▸ **Required action**
In the data below, how many lines contain the word "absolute"? Answer with the number alone.

▸ **Data extract**
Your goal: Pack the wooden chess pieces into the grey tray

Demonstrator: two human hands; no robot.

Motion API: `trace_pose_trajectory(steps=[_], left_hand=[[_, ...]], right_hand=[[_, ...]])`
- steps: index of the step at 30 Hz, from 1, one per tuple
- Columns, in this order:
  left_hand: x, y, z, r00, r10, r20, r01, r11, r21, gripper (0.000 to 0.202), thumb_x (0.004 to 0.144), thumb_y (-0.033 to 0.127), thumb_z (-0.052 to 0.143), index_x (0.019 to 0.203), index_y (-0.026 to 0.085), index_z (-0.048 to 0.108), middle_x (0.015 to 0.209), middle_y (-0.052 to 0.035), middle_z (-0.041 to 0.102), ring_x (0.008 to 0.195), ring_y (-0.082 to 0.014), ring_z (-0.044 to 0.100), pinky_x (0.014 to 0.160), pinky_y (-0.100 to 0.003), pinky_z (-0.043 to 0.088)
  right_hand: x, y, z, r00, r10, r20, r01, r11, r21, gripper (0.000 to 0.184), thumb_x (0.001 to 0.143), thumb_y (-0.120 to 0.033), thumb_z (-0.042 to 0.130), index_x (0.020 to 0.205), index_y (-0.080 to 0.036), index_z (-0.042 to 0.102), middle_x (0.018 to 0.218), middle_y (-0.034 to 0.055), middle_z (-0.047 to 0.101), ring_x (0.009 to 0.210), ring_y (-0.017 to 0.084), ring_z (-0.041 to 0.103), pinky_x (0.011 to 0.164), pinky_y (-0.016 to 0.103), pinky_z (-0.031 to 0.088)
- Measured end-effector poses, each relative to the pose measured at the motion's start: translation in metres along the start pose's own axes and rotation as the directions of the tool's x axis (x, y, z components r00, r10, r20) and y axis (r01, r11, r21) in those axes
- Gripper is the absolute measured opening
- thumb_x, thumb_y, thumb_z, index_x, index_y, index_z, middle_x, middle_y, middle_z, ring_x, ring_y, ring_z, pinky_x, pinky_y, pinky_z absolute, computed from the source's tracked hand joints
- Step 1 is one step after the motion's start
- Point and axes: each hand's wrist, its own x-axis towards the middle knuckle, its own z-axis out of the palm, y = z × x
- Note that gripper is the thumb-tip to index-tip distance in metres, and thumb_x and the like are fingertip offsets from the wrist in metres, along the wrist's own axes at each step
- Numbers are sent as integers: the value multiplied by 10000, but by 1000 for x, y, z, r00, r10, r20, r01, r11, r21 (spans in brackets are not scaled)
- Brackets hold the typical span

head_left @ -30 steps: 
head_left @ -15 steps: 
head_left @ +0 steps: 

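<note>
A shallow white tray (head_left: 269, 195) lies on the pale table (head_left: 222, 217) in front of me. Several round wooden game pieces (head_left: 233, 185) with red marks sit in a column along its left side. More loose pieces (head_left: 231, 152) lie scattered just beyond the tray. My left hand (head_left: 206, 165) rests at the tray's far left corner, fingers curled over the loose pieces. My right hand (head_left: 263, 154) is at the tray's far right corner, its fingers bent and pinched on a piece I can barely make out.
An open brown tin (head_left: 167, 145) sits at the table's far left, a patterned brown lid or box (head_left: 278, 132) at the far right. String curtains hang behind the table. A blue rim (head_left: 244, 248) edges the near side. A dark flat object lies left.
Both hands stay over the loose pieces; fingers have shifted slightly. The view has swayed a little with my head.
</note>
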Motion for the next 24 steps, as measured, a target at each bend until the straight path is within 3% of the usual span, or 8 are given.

▸ **Output below**
2